DESCRIPTION OF THE TASK =>
Count the lines containing "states" in the entries underneath, and state that count without anything else.
==== RECORDS SHOWN
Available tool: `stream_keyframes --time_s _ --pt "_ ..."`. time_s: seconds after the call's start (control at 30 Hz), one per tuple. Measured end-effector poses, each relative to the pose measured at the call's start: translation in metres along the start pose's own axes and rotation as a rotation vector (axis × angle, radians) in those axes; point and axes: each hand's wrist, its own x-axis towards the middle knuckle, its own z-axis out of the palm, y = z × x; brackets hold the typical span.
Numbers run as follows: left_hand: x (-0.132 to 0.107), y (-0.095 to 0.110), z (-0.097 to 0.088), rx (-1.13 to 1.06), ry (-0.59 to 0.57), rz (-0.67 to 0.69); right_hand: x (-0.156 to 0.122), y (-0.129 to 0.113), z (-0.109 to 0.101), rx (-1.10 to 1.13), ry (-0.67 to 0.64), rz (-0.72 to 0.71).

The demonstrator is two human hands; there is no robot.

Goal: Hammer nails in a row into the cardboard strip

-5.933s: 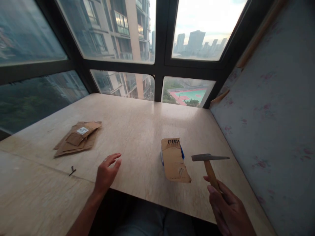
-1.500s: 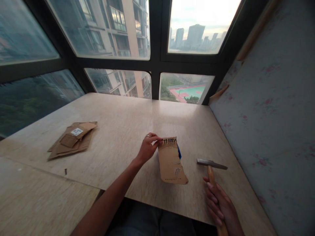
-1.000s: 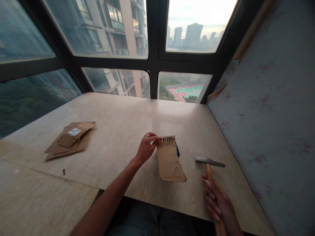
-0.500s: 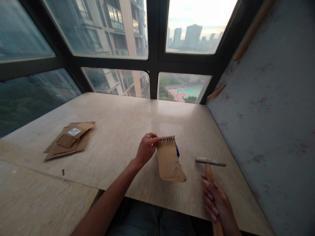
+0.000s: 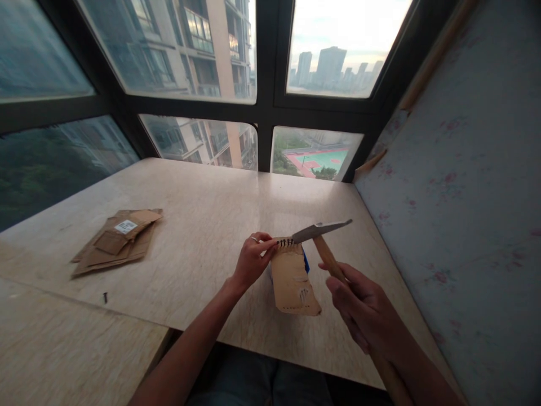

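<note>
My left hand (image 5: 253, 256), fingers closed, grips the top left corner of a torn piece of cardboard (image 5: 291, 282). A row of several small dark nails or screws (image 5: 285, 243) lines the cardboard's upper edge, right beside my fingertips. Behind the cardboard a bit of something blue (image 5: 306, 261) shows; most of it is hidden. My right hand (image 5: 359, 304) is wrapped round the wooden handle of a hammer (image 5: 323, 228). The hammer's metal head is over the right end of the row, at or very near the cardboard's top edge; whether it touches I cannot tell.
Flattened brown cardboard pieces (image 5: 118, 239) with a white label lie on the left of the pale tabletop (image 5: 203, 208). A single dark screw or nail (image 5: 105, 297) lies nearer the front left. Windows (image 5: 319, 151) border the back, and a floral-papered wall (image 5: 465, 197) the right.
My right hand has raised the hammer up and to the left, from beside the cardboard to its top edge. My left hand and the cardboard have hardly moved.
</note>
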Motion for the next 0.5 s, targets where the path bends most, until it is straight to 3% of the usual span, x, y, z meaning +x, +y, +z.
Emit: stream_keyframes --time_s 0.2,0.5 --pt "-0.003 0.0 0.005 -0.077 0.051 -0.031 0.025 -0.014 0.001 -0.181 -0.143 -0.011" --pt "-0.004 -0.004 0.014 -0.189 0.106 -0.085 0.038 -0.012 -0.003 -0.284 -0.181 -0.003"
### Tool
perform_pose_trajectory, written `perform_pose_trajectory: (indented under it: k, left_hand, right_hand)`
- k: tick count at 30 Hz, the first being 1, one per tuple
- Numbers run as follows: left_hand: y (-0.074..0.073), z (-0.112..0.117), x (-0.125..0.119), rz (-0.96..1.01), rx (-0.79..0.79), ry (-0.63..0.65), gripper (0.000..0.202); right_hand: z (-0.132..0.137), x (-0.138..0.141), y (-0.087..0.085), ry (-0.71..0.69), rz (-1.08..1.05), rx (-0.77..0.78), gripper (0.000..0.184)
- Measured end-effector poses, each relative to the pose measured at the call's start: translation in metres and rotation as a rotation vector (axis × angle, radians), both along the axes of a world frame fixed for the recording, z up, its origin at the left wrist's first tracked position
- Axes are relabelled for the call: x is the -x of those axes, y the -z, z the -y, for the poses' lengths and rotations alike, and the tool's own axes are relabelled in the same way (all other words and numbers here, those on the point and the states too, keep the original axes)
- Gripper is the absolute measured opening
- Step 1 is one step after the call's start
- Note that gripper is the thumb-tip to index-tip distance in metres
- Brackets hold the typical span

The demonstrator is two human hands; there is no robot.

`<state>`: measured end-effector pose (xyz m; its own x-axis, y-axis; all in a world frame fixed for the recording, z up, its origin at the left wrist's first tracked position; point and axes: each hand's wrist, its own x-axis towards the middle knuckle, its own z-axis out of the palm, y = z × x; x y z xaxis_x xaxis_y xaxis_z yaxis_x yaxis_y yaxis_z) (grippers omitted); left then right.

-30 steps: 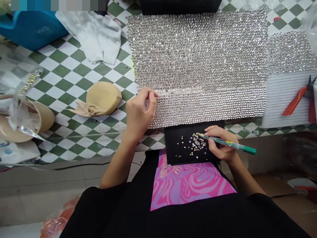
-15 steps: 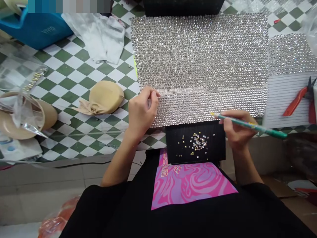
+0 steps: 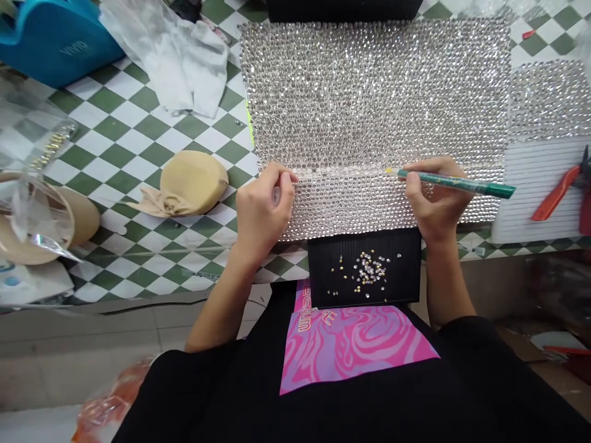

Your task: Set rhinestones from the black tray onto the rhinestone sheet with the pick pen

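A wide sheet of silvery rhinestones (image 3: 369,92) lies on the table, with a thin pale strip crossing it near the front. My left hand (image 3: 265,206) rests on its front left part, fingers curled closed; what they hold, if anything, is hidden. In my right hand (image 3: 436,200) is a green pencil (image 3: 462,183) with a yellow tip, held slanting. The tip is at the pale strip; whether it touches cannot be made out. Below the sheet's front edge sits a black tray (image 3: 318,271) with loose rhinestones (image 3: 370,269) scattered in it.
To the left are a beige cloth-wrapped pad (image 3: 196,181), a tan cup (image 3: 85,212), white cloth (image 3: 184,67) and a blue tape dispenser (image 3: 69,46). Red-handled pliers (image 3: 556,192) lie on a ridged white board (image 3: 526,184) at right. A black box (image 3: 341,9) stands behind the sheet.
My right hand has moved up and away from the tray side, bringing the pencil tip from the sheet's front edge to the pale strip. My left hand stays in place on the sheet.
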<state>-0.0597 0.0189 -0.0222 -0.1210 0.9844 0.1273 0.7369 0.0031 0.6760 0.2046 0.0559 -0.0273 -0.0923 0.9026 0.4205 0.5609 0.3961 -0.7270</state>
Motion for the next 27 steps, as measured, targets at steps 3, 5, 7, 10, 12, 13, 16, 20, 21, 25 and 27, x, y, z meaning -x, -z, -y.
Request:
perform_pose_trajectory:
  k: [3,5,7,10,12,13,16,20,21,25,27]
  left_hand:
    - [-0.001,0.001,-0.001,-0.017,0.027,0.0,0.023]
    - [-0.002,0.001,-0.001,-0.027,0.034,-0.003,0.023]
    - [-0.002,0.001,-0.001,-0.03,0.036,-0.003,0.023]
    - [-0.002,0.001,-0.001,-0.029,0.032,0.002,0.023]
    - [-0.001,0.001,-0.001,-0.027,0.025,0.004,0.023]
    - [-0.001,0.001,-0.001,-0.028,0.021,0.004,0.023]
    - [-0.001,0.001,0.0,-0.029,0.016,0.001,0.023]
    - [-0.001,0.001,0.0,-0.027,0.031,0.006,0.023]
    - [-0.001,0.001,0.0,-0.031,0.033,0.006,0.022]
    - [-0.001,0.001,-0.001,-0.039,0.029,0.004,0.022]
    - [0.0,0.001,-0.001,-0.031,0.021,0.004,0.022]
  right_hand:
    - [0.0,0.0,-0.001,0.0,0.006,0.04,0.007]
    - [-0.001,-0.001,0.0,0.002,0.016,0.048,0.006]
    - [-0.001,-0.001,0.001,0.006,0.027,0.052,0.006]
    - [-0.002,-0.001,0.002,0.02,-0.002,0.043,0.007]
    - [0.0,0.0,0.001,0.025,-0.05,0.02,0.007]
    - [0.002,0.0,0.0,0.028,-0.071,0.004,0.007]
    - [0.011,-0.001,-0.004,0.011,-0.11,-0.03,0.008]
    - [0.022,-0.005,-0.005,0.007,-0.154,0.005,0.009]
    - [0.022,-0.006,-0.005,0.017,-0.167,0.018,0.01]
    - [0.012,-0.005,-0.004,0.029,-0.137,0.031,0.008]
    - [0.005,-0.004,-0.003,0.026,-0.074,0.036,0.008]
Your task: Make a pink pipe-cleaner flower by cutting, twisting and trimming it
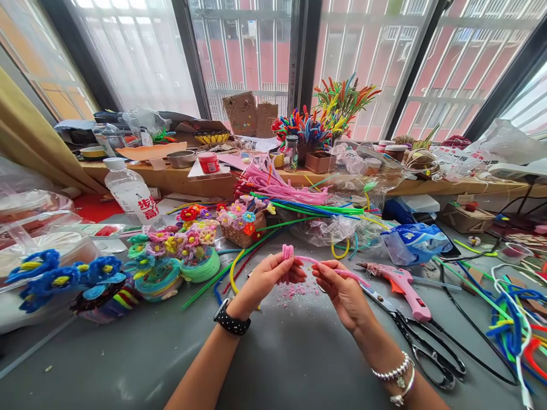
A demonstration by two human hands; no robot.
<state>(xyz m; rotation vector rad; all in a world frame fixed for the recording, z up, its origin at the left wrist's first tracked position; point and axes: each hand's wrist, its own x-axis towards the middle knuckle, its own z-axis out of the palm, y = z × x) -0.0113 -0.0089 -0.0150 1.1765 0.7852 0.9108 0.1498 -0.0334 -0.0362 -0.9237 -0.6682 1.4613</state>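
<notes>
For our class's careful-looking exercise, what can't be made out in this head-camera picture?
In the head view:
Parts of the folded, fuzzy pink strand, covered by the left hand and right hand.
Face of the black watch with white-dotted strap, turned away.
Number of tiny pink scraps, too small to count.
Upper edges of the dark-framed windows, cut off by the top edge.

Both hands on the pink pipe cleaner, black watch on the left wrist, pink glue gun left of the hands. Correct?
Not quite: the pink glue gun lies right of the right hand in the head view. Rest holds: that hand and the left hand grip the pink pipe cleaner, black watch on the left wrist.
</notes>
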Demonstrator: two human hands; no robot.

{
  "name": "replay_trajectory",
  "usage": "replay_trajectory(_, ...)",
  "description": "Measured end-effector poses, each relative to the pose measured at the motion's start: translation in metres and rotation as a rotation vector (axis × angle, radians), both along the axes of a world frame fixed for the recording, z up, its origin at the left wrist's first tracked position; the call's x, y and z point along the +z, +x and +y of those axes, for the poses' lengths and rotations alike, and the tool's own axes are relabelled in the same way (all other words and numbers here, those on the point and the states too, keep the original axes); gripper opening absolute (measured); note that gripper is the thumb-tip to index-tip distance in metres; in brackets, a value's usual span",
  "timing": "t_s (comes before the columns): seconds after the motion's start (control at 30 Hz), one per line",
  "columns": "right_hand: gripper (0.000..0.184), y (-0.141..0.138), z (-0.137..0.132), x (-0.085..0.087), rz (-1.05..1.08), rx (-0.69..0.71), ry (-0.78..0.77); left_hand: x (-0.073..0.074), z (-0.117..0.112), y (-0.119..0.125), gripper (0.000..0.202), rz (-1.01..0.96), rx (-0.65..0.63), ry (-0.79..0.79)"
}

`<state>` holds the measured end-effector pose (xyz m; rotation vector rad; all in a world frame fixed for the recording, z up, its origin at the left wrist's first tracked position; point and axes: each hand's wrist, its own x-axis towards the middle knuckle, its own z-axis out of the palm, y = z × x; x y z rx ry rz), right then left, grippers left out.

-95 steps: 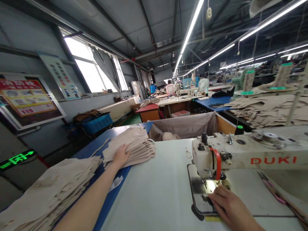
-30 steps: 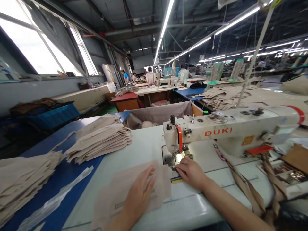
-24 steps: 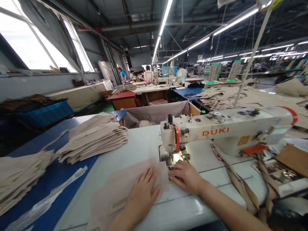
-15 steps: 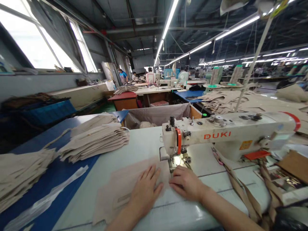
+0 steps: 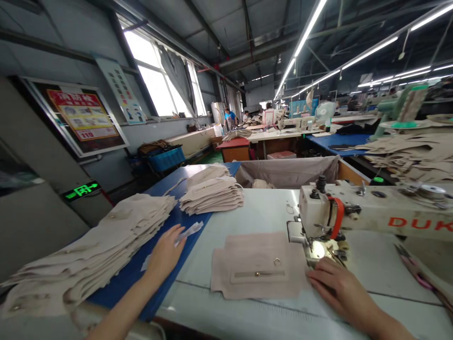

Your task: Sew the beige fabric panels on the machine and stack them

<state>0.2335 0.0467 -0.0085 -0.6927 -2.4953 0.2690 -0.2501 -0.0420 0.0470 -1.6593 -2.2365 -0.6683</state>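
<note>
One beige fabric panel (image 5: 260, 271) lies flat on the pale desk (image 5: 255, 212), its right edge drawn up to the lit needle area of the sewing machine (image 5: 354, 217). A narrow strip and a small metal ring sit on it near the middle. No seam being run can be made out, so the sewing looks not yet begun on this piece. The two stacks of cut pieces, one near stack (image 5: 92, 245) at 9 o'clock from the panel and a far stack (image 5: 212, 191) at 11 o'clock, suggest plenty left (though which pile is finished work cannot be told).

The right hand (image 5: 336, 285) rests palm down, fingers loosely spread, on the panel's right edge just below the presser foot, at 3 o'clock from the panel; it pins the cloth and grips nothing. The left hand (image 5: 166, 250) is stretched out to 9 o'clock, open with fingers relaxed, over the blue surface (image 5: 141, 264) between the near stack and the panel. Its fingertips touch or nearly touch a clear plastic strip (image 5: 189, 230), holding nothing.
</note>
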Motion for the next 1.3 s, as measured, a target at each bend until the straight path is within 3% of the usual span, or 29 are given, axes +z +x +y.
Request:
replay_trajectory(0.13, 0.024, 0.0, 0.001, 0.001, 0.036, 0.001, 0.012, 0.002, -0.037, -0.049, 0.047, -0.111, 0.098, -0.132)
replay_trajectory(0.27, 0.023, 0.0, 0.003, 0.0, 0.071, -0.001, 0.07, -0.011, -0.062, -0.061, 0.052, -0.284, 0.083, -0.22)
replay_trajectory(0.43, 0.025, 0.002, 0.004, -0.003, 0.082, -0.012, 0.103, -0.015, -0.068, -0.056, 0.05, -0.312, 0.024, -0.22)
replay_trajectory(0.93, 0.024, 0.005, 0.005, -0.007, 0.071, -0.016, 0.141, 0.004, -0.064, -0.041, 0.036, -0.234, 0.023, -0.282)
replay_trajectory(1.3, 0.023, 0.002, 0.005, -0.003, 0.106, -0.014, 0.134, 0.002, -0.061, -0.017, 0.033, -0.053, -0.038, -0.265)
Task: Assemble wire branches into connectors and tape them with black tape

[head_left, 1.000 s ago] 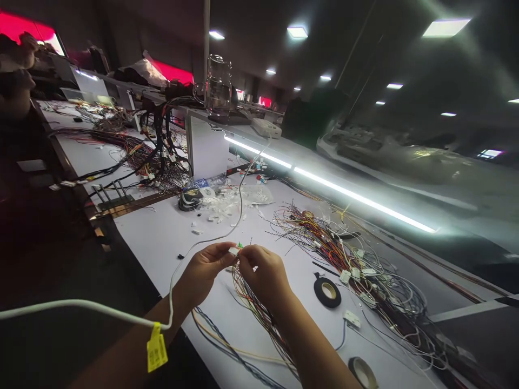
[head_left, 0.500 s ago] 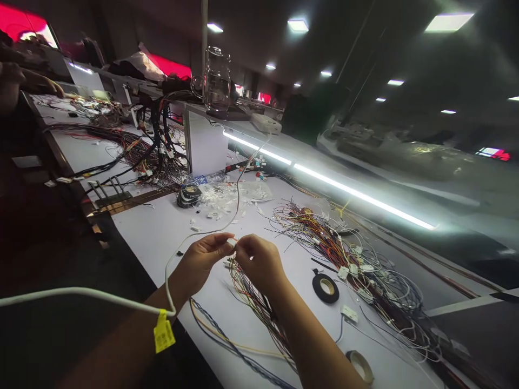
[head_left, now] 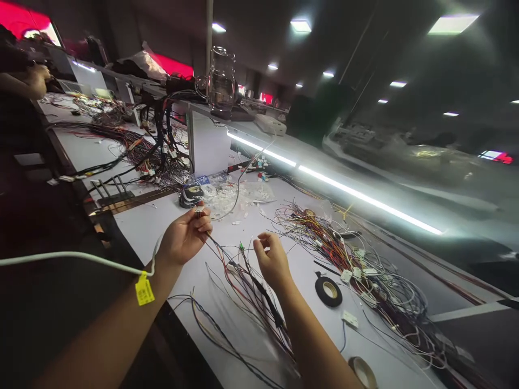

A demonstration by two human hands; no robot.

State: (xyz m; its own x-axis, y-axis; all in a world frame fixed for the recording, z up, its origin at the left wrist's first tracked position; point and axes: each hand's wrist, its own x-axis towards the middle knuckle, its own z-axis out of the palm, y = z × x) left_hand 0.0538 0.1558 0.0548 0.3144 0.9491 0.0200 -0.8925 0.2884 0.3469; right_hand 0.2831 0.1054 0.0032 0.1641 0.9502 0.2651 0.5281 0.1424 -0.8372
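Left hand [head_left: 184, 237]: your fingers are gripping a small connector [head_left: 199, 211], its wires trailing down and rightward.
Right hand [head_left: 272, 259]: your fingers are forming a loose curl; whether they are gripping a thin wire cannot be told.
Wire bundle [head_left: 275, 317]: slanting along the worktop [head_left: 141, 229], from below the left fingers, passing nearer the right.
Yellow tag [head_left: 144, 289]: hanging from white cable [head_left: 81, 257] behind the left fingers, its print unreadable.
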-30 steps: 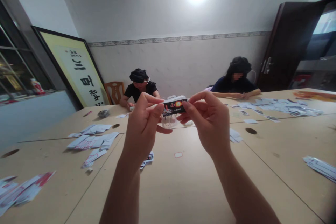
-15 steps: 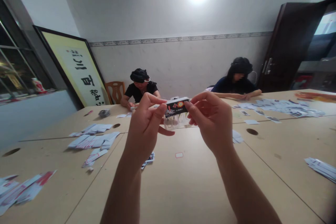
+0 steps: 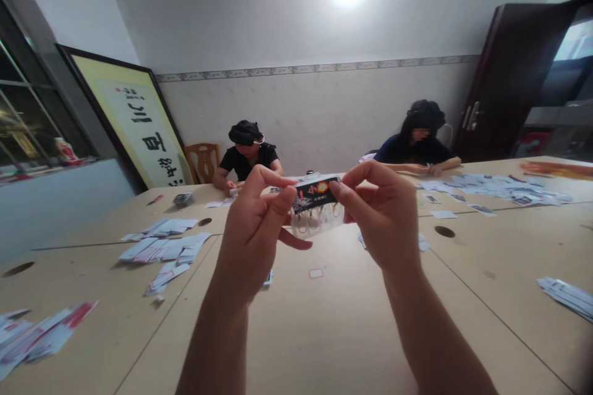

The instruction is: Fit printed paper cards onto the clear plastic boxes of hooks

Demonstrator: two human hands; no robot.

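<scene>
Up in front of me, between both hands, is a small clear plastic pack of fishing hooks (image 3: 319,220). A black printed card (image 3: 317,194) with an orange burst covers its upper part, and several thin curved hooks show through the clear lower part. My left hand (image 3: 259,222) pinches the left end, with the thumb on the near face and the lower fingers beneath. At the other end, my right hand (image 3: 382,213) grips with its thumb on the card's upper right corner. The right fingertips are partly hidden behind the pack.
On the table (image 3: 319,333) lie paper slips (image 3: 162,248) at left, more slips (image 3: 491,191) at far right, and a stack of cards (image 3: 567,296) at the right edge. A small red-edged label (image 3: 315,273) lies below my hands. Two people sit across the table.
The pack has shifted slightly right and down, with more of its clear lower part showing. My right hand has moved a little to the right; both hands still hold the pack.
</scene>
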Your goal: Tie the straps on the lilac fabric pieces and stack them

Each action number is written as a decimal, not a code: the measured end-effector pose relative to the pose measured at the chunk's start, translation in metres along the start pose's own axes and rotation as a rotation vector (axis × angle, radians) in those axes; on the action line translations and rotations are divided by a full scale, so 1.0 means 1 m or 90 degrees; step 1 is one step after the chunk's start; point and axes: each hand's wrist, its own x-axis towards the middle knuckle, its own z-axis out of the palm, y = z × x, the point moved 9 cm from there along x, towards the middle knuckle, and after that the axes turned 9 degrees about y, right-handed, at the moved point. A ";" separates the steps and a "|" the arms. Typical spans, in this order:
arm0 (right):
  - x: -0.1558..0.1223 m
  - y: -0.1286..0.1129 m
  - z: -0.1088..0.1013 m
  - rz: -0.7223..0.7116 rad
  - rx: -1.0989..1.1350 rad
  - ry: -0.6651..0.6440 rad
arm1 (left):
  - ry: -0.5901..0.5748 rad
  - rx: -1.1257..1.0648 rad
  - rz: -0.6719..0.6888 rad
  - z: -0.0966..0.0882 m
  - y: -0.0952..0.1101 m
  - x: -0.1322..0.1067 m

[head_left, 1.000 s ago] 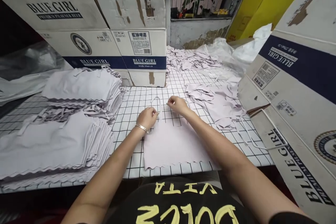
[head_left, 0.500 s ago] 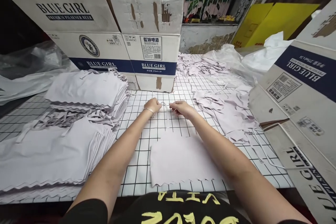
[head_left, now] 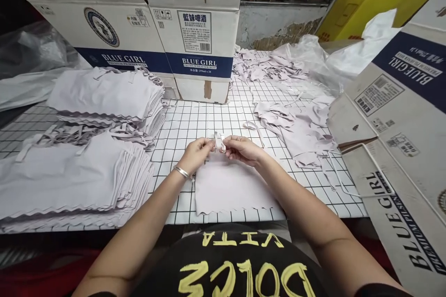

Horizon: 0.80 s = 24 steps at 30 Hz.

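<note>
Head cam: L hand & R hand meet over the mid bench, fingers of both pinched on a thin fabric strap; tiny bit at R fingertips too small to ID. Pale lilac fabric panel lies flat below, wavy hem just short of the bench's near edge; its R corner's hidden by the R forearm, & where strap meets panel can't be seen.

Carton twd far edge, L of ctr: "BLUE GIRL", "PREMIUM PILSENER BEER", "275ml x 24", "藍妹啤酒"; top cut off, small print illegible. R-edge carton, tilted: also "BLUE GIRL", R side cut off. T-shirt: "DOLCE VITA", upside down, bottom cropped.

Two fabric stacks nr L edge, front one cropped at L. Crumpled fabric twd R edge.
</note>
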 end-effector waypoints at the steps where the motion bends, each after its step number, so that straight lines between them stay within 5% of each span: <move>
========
REPLY TO THE TASK =>
2